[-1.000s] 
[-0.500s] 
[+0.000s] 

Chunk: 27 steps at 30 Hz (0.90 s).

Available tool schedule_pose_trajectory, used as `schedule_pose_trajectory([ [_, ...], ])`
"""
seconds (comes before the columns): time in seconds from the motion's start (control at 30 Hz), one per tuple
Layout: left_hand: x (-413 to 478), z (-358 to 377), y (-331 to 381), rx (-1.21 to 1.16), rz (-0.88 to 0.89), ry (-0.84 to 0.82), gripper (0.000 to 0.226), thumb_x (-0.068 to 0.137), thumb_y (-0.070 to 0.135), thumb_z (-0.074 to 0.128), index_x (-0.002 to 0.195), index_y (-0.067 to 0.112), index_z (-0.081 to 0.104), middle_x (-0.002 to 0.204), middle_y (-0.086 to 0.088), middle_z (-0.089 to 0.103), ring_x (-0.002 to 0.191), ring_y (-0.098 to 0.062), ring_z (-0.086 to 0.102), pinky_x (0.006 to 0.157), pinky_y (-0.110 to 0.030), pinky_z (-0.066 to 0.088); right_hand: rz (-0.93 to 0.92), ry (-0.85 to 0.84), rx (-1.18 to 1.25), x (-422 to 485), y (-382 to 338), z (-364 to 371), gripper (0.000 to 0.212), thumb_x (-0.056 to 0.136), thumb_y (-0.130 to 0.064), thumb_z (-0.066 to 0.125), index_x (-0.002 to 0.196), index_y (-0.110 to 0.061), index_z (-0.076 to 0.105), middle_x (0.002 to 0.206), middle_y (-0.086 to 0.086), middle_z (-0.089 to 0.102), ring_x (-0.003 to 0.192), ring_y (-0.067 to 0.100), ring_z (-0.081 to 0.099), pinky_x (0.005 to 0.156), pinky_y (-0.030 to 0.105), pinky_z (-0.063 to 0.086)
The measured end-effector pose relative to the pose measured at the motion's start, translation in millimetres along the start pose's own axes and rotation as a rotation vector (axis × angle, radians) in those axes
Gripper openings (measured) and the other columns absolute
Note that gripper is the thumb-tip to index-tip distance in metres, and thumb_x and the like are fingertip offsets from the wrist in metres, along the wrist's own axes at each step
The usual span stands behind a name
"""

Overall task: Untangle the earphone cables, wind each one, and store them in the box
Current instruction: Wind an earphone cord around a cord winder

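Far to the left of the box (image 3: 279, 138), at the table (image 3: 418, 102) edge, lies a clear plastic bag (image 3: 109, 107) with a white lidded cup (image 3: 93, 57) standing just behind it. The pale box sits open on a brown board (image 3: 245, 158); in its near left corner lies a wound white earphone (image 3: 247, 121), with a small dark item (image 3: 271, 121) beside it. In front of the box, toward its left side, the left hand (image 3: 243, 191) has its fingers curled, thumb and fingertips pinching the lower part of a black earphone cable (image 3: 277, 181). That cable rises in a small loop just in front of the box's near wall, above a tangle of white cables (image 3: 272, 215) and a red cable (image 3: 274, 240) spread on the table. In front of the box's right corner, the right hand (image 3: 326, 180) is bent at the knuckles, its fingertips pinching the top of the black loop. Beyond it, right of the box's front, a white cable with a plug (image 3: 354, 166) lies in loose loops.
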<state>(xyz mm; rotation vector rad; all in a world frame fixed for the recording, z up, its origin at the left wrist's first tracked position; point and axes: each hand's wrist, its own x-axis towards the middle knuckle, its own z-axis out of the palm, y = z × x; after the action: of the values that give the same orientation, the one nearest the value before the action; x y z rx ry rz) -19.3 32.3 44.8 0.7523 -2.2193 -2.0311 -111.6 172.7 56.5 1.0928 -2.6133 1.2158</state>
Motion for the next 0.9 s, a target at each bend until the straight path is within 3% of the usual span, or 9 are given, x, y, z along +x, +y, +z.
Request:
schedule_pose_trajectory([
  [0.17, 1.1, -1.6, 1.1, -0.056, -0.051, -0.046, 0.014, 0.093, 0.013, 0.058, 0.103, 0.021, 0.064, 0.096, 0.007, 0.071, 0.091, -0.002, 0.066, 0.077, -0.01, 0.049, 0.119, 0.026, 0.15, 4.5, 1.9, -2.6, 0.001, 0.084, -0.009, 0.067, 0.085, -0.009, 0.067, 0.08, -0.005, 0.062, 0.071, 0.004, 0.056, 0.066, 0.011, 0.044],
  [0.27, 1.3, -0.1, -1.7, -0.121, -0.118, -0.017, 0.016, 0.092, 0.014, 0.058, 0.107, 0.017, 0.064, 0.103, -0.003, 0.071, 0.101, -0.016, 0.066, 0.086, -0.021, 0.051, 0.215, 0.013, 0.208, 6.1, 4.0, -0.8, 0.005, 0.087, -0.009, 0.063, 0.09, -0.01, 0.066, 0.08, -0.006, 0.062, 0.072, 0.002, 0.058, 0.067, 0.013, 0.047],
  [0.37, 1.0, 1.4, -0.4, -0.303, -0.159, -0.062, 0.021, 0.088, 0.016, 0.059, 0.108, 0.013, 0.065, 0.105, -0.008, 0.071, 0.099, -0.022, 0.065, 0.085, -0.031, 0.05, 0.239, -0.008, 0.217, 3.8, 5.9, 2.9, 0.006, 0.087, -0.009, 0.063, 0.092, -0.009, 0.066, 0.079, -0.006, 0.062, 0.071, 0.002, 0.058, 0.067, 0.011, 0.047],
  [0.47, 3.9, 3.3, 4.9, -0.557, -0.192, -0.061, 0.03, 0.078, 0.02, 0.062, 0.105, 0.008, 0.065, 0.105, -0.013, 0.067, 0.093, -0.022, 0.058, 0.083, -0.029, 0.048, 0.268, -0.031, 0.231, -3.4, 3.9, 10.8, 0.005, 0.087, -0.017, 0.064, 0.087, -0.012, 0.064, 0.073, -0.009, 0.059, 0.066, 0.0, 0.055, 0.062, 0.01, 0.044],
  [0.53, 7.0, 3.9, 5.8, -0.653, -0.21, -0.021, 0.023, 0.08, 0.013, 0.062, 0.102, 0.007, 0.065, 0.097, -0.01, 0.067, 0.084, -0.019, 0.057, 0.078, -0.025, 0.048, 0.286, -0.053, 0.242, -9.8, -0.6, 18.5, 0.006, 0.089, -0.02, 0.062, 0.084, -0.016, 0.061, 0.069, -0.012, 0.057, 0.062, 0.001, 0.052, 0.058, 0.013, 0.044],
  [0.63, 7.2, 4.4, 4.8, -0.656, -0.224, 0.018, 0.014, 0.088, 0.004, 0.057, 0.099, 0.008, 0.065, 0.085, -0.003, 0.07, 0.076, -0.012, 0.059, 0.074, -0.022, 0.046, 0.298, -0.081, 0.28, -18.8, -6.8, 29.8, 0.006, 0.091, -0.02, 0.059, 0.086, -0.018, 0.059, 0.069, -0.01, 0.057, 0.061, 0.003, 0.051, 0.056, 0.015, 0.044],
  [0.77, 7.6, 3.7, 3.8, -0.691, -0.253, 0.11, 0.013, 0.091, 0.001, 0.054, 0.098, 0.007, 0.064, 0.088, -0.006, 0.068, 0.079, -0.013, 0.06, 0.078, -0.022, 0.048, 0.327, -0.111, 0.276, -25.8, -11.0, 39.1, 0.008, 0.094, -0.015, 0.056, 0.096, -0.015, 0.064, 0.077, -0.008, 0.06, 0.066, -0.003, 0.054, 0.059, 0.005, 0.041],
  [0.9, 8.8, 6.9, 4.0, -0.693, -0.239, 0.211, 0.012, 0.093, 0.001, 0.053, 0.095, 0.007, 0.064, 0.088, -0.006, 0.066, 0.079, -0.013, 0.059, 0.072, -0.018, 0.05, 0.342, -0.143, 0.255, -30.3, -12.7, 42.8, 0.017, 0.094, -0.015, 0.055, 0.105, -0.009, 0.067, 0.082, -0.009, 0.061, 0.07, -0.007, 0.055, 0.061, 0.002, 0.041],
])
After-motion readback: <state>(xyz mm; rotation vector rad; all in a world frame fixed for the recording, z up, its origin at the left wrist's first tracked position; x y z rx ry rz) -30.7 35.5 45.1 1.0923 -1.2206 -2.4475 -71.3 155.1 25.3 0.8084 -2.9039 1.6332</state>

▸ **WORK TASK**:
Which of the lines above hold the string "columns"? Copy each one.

▸ **TASK OUTPUT**:
seconds (comes before the columns): time in seconds from the motion's start (control at 30 Hz), one per tuple
Gripper openings (measured) and the other columns absolute

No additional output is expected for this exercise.